*** Opening Given data ***

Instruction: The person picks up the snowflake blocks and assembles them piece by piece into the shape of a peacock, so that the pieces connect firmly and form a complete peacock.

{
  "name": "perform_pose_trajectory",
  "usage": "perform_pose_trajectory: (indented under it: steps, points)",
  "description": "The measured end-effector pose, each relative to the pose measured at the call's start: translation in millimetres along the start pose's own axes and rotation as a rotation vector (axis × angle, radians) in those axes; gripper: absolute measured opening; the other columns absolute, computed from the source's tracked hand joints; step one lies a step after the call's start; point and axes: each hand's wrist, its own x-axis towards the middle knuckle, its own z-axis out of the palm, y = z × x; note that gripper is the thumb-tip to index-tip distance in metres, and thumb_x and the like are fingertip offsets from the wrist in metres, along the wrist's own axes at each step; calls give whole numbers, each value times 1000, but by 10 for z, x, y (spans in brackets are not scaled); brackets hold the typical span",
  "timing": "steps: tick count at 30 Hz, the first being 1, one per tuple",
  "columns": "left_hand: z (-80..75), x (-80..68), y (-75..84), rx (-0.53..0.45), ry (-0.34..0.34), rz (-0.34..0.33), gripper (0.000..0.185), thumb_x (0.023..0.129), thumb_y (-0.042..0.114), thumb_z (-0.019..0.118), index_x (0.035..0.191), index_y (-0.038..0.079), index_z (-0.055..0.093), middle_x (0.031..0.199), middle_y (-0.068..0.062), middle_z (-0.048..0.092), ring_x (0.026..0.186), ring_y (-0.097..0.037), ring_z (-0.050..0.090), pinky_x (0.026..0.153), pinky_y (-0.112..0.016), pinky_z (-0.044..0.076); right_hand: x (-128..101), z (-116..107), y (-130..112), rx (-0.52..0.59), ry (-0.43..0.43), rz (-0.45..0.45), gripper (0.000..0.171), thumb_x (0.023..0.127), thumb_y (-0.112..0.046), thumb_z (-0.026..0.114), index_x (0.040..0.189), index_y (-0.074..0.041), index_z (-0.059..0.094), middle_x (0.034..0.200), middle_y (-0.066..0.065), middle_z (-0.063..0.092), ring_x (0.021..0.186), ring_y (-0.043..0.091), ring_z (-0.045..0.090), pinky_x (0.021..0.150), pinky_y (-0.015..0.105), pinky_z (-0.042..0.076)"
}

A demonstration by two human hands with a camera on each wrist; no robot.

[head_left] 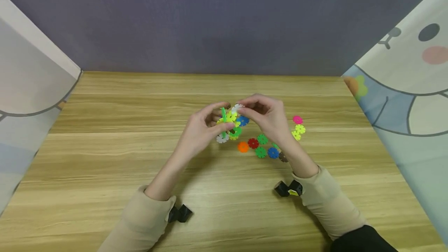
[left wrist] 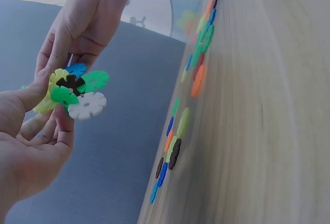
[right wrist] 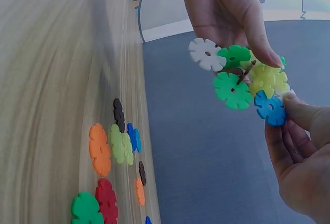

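A cluster of interlocked plastic snowflake discs [head_left: 231, 124] in green, yellow, white and blue is held above the wooden table [head_left: 105, 166]. My left hand [head_left: 226, 116] grips it from the left with thumb and fingers. My right hand [head_left: 244, 112] pinches it from the right. In the right wrist view the right hand's thumb and finger pinch the blue disc [right wrist: 269, 108]. The white disc [right wrist: 206, 53] and a green disc [right wrist: 232, 90] stick out free. The left wrist view shows the cluster [left wrist: 75, 91] between both hands.
Loose discs lie on the table under and right of my hands: orange [head_left: 243, 147], red [head_left: 253, 143], green [head_left: 260, 152], blue [head_left: 273, 153], pink [head_left: 297, 119], yellow-green [head_left: 299, 131]. Printed cloth panels [head_left: 402, 88] stand on both sides and a grey wall [head_left: 224, 22] at the back.
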Motion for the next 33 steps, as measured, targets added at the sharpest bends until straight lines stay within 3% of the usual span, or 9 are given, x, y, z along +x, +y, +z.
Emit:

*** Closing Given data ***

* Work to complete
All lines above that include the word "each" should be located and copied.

* Solution for this problem
  "description": "The measured end-effector pose, each relative to the pose measured at the call's start: translation in millimetres along the start pose's own axes and rotation as a rotation vector (axis × angle, radians) in those axes; gripper: absolute measured opening; the other columns absolute, computed from the source's tracked hand joints; step one lies a step after the call's start; point and axes: each hand's wrist, its own x-axis towards the middle knuckle, its own z-axis out of the palm, y = z × x; note that gripper is the thumb-tip to index-tip distance in metres, and thumb_x and the like are fingertip offsets from the wrist in metres, along the wrist's own axes at each step; calls give whole numbers, each value times 1000, but by 10 for z, x, y (spans in brackets are not scaled); brackets hold the typical span",
A demonstration by two human hands with a camera on each wrist; no robot.

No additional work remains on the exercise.